▶ _Instructions to follow_
Across the listing below, count the lines containing "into". Answer with that number only.

────────────────

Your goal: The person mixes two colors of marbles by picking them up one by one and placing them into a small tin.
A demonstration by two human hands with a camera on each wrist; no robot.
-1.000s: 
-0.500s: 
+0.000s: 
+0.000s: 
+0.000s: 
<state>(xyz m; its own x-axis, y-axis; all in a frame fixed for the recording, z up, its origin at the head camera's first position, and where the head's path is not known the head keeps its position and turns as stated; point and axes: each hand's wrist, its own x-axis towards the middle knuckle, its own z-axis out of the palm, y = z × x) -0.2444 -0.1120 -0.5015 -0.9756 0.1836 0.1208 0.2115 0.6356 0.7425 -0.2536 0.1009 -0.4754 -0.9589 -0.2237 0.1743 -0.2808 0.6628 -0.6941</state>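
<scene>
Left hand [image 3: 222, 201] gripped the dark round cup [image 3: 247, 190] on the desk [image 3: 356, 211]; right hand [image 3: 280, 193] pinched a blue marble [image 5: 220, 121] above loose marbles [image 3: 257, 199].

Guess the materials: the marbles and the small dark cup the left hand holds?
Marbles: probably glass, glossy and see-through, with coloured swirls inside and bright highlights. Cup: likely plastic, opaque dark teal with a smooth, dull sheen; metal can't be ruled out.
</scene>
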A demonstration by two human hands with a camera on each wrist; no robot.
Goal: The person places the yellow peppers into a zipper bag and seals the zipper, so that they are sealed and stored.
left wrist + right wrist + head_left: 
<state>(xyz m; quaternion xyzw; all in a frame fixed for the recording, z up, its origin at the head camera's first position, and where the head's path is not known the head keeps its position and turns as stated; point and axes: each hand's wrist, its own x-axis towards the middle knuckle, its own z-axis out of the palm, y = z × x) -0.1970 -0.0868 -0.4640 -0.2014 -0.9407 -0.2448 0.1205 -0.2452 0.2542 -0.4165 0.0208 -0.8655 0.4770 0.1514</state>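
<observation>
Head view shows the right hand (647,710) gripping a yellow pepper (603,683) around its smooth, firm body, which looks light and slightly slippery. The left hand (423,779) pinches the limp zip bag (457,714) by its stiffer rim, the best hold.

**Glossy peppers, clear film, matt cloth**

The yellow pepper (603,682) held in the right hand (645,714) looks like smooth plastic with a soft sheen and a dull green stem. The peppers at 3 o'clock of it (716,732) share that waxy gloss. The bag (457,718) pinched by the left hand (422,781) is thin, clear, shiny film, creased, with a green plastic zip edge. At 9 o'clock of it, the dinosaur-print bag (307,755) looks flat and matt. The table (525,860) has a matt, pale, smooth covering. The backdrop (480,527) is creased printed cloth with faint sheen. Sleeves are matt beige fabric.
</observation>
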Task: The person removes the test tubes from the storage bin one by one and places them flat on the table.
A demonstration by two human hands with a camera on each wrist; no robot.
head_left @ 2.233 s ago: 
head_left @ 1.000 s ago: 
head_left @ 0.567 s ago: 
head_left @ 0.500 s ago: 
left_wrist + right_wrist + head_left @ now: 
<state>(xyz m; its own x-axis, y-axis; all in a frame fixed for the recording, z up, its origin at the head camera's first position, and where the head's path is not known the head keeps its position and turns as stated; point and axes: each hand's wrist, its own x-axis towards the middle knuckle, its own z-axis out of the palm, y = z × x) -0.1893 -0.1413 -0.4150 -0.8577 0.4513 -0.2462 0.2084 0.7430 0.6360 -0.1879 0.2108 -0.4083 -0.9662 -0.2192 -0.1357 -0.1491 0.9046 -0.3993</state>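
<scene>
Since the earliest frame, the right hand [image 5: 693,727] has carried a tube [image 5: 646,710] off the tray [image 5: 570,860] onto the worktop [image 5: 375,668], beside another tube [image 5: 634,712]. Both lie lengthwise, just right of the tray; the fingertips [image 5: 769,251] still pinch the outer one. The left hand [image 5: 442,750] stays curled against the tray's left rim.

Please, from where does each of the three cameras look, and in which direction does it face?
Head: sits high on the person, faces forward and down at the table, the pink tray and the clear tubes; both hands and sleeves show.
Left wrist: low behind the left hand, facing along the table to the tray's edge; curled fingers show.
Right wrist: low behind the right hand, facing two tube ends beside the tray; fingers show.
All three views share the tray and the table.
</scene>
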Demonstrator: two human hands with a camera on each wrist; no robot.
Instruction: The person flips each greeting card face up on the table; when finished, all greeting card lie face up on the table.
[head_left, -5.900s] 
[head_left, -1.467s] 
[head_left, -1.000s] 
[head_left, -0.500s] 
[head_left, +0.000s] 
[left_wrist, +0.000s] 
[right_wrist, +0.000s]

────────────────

▶ _Answer for this exercise_
2